◆ Task
A line below contains "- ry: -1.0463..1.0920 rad", and a later one contains "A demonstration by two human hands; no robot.". Repeat both, with every line between them, exactly.

◆ Available data
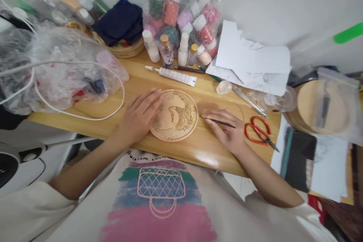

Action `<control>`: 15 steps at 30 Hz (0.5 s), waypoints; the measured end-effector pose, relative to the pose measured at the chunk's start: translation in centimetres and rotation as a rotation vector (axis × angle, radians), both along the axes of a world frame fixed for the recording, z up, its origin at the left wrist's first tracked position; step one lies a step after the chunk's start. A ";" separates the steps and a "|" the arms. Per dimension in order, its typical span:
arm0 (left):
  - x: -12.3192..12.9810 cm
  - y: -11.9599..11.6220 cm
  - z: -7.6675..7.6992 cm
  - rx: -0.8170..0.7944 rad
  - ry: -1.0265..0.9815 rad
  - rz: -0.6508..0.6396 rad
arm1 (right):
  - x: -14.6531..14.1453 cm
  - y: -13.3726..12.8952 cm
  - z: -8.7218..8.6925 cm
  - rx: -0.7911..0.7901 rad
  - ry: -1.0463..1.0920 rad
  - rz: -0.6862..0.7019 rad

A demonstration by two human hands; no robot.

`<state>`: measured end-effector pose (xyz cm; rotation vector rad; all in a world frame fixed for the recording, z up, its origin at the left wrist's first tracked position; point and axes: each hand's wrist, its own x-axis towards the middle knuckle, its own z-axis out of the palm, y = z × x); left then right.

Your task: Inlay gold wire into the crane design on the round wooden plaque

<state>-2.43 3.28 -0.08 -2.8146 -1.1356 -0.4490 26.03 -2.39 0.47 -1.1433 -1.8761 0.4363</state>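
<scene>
A round wooden disc (pixel 166 121) with a bird design in dark and gold lines lies flat on the wooden table (pixel 116 124). My left hand (pixel 143 115) rests on the disc's left edge, its fingers stretched out and holding nothing. Just right of the disc, my right hand (pixel 227 128) is closed round a thin dark brush (pixel 224 123). The brush tip points left, near the disc's right edge and apart from it.
Behind the disc lie a white tube (pixel 178 76) and small bottles (pixel 166 51). Red-handled scissors (pixel 259 130) are right of my right hand, with papers (pixel 252 58) behind. Plastic bags (pixel 62 68) and a white cable (pixel 85 118) occupy the left.
</scene>
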 end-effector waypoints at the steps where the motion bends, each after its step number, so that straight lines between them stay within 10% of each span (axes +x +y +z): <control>1: 0.5 -1.1 0.1 0.024 -0.034 -0.003 | -0.1 -0.1 0.0 -0.012 0.015 0.008; 6: 3.9 -5.0 0.1 0.021 -0.135 -0.141 | -0.1 -0.2 -0.4 -0.070 0.025 0.035; 15: 5.9 -4.6 -0.2 -0.137 -0.126 -0.076 | 0.2 0.2 -0.8 -0.123 0.035 0.075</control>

◆ Solution for this problem
  - ry: -1.0463..1.0920 rad
  - rz: -0.6862..0.7019 rad

A demonstration by two human hands; no robot.

No part of the exercise is left unanswered.